I wrote the catalogue entries and an introductory essay, “The Problem of Fashion in a Democracy: Aspiration and Ambivalence.” There are also essays on European and American textiles used in fashion, by Madelyn Shaw, curator of textiles at the National Museum of American History (Smithsonian); how Americans remade their clothes to keep up with fashion, by Dr. Carolyn Ann Dowdell; a survey of women’s fashions by Dr. Ann Wass and of men’s clothing by Mark Hutter, Master Tailor at Colonial Williamsburg.
Also included are scaled patterns of a dress from approximately every 5 years starting with the 1780s into the mid 1820s, and five men’s coats from the 1780s through late 1820s. Carolyn Dowdell and Mackenzie Anderson Sholtz of Fig Leaf Patterns patterned the women’s garments, and Mark Hutter, Mike McCarty, and Ike Cech took the men’s coats’ patterns. Mackenzie formatted them all into the line drawings like the page you see below.
I’m not trying to push sales, but anticipating that some readers might be interested, I will say that yes, they are still available at the DAR Museum gift shop. https://www.dar.org/dar-shopping/dar-online-store/museum-shop
Also in the federal-era vein is my article published in the Jane Austen Society of North America’s journal Persuasions in 2015. “Achieving ‘An Air of Decided Fashion’: How Austen’s Ladies Adapted the Latest from London” used the phrase describing Darcy’s party’s on their arrival at the assembly ball in Meryton (in Pride and Prejudice) to examine how provincial gentry like the Bennets interpreted London fashions. The article is not online, unfortunately.
My 2012 exhibition, Fashioning the New Woman, had a catalogue which– while chock full of good images and mini-essays on women in sports, college, social reform movements, and World War I– had production values which let’s say…weren’t anything to write home about. (As in, I formatted it in Word. Nightmare.)

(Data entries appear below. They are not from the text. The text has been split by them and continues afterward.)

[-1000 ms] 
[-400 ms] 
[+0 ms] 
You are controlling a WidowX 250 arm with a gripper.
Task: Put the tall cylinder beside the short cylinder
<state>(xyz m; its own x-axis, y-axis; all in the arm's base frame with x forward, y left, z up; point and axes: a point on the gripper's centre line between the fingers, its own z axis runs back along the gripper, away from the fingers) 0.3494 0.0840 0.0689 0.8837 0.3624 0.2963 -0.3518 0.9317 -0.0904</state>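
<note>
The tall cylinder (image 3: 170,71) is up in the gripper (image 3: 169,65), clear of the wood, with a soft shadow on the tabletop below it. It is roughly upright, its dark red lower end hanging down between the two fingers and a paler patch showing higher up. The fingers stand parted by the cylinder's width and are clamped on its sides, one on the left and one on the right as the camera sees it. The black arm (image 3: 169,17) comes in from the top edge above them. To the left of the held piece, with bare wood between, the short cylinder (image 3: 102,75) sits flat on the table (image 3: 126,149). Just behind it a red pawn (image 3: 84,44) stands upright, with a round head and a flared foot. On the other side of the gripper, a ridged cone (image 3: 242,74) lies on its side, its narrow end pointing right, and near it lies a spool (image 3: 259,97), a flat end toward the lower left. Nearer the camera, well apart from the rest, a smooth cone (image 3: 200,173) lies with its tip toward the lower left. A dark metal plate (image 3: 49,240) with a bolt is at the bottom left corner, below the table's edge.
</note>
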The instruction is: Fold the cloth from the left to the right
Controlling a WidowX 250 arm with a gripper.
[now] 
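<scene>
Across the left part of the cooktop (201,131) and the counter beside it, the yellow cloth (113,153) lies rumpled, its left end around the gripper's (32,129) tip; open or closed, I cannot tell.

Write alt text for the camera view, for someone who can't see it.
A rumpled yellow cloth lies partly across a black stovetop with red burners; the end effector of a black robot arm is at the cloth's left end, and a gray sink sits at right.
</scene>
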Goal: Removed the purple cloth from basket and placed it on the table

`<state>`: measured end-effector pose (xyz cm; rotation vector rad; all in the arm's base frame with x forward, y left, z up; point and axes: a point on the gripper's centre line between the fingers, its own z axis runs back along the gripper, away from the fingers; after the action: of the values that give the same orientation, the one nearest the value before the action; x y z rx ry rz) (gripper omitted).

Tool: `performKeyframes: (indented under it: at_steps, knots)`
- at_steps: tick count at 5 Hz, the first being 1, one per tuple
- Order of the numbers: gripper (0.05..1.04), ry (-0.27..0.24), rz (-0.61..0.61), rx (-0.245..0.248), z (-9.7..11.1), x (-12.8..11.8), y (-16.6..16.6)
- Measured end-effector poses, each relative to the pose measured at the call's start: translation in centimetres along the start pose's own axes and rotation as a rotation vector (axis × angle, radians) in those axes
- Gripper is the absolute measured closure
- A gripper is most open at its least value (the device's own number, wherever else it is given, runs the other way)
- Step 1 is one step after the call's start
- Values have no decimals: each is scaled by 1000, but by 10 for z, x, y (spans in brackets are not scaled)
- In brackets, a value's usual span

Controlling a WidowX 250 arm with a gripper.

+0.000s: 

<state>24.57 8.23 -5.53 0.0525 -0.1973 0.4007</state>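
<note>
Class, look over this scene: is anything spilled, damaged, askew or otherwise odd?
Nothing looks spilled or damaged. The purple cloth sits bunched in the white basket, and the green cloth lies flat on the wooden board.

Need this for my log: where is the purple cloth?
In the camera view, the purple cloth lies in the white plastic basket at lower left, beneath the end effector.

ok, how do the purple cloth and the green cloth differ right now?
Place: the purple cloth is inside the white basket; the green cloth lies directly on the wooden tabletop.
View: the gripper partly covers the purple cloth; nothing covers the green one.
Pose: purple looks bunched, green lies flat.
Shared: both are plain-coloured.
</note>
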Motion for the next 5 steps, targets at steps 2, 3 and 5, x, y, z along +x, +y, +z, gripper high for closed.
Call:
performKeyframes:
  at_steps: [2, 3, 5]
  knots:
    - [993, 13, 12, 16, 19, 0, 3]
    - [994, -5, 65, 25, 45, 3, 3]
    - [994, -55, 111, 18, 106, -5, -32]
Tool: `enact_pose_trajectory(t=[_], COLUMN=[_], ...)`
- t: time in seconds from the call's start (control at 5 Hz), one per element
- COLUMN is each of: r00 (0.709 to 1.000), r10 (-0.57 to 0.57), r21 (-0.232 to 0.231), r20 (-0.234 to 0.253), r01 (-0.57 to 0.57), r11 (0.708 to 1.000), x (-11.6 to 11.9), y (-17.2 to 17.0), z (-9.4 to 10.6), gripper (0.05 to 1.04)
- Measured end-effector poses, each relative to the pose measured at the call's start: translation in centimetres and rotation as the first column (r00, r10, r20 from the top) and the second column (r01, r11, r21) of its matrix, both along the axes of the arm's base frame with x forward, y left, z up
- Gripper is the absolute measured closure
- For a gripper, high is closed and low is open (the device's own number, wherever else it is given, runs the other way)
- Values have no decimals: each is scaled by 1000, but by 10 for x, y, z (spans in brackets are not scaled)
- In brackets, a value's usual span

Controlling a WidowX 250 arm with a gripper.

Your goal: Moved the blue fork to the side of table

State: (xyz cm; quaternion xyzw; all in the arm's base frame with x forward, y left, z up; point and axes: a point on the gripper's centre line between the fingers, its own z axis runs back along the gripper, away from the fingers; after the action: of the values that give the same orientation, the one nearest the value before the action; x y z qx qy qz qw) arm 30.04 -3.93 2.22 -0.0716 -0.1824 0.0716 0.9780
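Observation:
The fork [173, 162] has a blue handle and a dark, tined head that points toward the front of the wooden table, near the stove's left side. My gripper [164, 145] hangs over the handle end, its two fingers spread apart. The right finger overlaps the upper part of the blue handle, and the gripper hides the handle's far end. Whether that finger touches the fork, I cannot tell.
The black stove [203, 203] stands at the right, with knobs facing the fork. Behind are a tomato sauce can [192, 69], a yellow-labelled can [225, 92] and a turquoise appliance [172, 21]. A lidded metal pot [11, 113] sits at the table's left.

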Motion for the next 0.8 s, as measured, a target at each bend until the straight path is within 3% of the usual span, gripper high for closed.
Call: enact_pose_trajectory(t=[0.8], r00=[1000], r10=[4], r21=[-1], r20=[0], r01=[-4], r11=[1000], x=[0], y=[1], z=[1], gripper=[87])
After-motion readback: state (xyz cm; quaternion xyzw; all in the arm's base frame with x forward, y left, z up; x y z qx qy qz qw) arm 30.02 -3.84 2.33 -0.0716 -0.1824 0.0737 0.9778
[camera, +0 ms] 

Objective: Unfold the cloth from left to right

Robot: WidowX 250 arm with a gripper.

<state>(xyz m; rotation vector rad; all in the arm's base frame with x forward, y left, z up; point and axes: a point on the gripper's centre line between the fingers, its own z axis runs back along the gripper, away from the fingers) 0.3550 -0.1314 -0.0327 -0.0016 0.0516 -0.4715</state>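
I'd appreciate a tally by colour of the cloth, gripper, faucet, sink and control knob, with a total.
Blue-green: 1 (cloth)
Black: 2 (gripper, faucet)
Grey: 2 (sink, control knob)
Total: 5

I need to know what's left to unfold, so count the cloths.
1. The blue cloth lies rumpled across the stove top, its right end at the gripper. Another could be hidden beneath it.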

The exhibit was pretty cool, but only the most basic information accompanies the images in the online exhibit. All the meaty stuff about what women of various levels of badassery did in the Progressive Era is missing. Sad really… but here it is if you want to see the clothes that appeared in it. https://www.dar.org/museum/fashioning-new-woman-1890-1925-0
Since the early 2000s, I’ve been transcribing and researching the 20-year diary of a Connecticut woman, Sylvia Lewis Tyler. This has involved extensive research in many primary sources including maps, deeds, gravestones, probate records, and account books of dressmakers, tailors, lawyers, weavers, dyers, and I can’t think what else, to flesh out her family story and her sewing, dyeing, weaving, knitting, spinning, and quilting.
I have presented several lectures on aspects of Sylvia’s life and work from Ohio (where she moved in 1817) to Connecticut (where she lived til the age of 32) and elsewhere, often focusing on her sewing and quilting. My 2010 lecture presented at the Dublin Seminar for New England Folklife “Federal Fashion in the Diary of Sylvia Lewis” was published in their Annual Proceedings titled Dressing New England : clothing, fashion, and identity (ed. Peter Benes and Jane Montague Benes). (I wrote a much shorter, more basic discussion of Sylvia’s diary for the March/April 2012 edition of the DAR’s magazine American Spirit.)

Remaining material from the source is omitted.